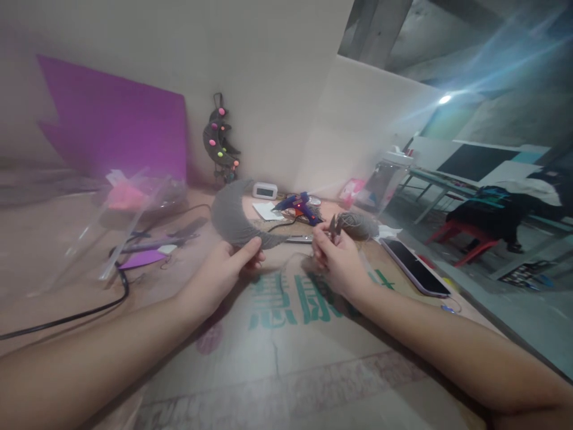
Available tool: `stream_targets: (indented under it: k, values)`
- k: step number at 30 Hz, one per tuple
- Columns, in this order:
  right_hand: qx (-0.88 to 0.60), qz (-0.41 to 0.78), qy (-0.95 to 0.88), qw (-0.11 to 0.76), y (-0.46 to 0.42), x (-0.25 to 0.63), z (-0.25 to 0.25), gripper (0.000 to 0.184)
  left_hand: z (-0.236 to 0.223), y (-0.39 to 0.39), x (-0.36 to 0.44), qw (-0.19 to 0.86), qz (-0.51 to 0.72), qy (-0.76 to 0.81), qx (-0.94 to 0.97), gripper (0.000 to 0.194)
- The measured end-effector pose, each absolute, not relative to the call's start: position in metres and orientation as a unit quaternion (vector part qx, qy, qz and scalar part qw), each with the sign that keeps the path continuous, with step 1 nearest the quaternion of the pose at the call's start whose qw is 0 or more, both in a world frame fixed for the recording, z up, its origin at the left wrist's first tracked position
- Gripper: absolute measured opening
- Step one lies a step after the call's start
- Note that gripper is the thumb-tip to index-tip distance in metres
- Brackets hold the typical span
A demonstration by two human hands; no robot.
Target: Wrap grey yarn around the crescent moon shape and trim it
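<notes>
A crescent moon wrapped in grey yarn (230,215) is held by its lower curve in my left hand (242,257), the thumb lying over its front. Its lower tip points right, towards my other hand. My right hand (333,257) is closed around what look like small thread snips (335,224), with two dark pointed blades sticking up past the fingers. The palm hides their handles. Just behind that hand lies a ball of grey yarn (358,226). Between the hands, further back, is a metal-coloured cutter (299,239).
A blue glue gun (299,206), a white digital clock (265,191) and a phone (416,267) lie around the work area. A decorated dark moon (219,140) hangs on the wall. Purple sheets (116,119) and a black cable (120,298) are left. Another person (496,206) sits at right.
</notes>
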State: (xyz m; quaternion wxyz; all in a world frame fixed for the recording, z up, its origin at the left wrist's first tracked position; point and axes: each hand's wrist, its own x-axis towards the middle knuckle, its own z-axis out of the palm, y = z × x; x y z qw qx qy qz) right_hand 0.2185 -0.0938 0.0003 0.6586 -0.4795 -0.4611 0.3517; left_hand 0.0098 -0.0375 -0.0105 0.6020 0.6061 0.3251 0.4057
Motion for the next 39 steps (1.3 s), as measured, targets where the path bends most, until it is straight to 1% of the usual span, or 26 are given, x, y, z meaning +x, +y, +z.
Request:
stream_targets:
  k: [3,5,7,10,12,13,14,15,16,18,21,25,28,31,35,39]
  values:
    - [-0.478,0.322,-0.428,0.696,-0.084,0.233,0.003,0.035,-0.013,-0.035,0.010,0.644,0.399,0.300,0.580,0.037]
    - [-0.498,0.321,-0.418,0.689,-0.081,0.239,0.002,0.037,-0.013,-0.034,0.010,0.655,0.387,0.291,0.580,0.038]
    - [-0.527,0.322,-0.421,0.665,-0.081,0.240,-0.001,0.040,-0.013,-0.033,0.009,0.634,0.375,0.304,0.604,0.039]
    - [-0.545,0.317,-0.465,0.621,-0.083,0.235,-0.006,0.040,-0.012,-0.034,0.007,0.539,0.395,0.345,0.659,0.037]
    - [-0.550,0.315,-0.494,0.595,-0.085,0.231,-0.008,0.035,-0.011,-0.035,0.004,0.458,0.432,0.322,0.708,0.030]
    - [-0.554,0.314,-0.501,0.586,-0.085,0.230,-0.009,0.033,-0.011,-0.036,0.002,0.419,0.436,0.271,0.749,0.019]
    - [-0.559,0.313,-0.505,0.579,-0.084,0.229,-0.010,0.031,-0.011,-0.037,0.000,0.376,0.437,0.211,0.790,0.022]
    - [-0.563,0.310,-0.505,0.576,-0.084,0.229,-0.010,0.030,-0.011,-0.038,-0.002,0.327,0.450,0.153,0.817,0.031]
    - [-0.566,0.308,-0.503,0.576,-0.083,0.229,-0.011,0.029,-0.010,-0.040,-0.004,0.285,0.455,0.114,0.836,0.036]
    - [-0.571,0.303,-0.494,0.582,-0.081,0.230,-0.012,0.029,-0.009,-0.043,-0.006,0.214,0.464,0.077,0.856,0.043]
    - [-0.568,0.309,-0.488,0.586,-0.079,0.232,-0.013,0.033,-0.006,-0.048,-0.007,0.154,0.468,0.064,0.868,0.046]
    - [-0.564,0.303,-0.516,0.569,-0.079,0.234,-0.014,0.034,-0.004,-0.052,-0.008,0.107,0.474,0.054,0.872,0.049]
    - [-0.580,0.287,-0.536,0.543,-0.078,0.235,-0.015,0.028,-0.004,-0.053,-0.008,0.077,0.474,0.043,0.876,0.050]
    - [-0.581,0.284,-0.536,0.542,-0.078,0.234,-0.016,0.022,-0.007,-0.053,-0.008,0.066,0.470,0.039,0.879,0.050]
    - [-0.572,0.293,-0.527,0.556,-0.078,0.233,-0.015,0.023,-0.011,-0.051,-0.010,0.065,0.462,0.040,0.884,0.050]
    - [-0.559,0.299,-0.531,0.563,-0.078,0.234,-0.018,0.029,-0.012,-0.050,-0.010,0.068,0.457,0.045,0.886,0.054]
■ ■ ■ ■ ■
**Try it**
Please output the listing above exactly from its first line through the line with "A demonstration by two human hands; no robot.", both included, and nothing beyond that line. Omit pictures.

**Reply**
Available tool: `stream_targets: (indented under it: k, values)`
- k: step number at 30 Hz, one per tuple
- Columns, in this order:
  right_hand: qx (-0.88 to 0.60), qz (-0.41 to 0.78), qy (-0.95 to 0.88), qw (-0.11 to 0.76), y (-0.46 to 0.42), x (-0.25 to 0.63), z (-0.25 to 0.25), gripper (0.000 to 0.184)
  left_hand: z (-0.236 to 0.223), y (-0.39 to 0.39), x (-0.36 to 0.44), qw (-0.19 to 0.86), qz (-0.51 to 0.72), qy (-0.76 to 0.81), qx (-0.94 to 0.97), gripper (0.000 to 0.194)
- The measured end-effector pose, each absolute, not relative to the call's start: position in metres and orientation as a unit quaternion (vector part qx, qy, qz and scalar part qw), each with the sign that keeps the path continuous, with step 1 nearest the quaternion of the pose at the call's start whose qw is 0 or more, both in a world frame fixed for the recording, z up, its origin at the left wrist's first tracked position
- Gripper: absolute measured opening
- Step one lies a step after the call's start
- Note that gripper is the thumb-tip to index-tip distance in metres
- Brackets hold the typical span
A demonstration by two human hands; no robot.

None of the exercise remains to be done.